**What you should do**
Restate word for word every line from the top of the data below down through the line that holds "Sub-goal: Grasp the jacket".

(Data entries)
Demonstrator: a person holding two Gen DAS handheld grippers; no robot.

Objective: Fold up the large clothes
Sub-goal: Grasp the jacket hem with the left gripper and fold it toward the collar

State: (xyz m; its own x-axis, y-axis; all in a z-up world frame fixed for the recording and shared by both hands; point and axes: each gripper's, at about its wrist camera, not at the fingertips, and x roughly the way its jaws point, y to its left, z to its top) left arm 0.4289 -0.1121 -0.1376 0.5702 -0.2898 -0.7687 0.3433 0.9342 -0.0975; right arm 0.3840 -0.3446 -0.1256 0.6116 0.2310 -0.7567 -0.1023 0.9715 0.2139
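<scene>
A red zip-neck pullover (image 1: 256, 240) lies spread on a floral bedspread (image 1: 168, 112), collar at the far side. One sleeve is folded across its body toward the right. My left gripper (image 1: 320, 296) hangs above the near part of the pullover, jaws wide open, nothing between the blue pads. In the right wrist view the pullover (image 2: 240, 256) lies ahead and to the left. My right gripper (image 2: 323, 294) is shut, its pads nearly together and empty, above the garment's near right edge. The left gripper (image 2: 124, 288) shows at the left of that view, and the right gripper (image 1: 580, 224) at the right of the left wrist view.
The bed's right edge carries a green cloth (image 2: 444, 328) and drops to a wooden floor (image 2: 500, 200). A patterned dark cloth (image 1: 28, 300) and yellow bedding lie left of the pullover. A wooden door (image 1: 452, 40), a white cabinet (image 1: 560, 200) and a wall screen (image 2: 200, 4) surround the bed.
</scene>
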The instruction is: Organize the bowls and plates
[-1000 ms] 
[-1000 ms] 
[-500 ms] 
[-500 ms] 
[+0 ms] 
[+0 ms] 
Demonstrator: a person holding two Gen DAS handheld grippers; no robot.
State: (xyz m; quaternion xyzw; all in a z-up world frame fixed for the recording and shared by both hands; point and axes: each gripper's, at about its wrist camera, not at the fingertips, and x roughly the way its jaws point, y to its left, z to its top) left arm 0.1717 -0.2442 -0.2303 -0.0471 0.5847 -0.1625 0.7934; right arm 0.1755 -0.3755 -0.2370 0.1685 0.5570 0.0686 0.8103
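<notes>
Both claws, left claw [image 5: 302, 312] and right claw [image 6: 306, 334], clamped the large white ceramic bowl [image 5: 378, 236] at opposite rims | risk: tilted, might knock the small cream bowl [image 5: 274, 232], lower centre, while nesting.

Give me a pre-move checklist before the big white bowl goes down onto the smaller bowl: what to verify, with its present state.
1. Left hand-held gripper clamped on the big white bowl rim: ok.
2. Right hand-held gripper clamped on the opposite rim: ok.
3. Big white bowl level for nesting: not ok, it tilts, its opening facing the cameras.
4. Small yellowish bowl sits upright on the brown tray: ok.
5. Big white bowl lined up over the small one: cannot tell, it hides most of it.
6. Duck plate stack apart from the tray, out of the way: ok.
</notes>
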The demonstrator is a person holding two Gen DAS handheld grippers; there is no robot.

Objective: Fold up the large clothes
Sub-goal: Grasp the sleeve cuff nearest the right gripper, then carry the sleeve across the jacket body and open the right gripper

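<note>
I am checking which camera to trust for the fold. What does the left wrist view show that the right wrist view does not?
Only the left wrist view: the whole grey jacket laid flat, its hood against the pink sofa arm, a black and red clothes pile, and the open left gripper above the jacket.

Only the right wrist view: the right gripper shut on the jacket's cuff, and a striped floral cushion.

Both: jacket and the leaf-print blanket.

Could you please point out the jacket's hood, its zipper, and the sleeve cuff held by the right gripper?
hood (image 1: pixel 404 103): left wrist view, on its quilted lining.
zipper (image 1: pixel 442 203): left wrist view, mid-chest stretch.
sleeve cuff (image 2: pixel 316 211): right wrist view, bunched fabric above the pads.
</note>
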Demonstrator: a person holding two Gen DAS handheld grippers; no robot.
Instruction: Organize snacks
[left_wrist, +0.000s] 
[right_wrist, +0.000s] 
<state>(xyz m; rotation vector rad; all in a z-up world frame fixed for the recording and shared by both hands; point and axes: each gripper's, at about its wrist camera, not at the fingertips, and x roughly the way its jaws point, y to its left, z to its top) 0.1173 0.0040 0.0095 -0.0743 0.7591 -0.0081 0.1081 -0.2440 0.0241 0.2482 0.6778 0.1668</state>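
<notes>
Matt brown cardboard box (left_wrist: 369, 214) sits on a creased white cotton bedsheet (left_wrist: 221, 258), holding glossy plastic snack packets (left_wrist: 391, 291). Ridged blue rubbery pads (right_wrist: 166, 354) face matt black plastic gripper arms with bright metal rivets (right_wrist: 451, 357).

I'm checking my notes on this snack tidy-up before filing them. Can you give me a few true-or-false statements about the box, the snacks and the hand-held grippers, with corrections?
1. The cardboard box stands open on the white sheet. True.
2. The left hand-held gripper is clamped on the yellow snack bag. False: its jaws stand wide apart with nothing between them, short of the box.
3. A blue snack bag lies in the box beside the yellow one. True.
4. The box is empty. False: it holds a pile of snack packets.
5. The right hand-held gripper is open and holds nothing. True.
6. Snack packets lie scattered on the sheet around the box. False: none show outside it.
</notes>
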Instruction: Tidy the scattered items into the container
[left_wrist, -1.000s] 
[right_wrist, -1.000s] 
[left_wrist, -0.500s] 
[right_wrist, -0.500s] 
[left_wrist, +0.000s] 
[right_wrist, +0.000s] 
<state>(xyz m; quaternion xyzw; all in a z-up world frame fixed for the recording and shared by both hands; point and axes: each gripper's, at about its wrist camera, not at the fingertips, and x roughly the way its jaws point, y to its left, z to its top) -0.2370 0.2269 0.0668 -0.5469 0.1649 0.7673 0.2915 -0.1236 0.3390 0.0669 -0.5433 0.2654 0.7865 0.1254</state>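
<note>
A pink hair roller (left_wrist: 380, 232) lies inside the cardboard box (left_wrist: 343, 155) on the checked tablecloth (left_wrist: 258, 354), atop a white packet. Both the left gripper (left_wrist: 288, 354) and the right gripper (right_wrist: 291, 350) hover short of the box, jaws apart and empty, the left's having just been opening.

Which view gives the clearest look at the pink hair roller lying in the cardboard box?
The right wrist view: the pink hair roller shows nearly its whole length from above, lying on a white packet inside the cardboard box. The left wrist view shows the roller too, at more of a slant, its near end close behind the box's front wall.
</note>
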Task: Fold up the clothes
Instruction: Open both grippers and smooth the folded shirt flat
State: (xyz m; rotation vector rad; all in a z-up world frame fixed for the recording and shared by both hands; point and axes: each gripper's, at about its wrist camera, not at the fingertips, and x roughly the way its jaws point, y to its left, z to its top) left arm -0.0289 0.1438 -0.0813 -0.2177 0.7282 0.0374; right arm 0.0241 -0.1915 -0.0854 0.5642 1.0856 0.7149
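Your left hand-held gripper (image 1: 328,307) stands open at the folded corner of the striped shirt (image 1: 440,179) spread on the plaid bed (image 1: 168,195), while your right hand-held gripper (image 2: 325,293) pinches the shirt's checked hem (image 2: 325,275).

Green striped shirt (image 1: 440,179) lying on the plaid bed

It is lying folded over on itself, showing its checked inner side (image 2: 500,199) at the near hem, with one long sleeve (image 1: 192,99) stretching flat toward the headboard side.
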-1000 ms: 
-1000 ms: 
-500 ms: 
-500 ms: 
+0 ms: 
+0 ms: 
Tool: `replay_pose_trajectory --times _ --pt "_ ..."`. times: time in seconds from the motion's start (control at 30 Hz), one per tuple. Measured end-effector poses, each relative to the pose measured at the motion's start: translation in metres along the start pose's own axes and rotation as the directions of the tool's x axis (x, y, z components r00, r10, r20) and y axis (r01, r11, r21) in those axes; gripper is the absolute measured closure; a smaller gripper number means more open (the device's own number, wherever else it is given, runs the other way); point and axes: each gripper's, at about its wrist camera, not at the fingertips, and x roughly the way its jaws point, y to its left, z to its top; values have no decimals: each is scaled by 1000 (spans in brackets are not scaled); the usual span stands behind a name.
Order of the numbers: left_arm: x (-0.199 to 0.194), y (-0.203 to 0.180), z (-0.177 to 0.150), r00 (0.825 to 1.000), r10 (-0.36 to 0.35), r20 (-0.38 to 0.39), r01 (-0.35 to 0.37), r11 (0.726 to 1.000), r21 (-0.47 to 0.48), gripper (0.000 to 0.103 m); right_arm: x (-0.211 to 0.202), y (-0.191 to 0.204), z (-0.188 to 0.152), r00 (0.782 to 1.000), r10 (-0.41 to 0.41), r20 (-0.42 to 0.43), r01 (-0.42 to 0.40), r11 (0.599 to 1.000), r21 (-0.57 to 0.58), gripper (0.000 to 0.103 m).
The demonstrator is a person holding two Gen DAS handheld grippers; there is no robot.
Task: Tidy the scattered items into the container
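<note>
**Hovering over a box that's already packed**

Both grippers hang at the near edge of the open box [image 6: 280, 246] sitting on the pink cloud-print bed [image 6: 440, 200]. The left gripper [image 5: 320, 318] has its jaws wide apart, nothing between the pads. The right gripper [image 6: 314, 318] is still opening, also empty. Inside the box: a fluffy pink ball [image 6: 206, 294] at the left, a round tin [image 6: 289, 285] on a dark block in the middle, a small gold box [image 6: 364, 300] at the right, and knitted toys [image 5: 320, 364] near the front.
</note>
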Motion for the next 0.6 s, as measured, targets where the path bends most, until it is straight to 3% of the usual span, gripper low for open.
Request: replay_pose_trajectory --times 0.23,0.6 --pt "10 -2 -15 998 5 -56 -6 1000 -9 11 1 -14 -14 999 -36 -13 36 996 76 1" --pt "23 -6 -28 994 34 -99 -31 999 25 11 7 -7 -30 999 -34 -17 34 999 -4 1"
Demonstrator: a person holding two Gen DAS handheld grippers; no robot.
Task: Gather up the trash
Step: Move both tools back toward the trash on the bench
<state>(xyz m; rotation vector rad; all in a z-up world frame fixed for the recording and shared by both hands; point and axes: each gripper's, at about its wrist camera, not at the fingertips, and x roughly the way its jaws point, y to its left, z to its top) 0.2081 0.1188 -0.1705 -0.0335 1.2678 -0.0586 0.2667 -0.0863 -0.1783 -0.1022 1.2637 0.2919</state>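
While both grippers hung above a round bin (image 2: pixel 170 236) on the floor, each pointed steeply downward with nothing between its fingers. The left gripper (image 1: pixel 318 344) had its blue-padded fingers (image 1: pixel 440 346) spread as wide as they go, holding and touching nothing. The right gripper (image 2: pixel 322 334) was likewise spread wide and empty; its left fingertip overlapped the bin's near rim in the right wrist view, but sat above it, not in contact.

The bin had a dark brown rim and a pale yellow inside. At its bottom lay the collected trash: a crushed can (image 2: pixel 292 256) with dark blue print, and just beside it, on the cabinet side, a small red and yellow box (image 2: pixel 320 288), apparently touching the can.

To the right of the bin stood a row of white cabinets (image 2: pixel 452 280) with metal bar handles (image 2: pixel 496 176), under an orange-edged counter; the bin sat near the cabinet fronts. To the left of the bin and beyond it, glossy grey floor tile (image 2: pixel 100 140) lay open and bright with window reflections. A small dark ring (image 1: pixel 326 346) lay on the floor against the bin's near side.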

**Task output**
Demonstrator: a person holding two Gen DAS handheld grippers; no robot.

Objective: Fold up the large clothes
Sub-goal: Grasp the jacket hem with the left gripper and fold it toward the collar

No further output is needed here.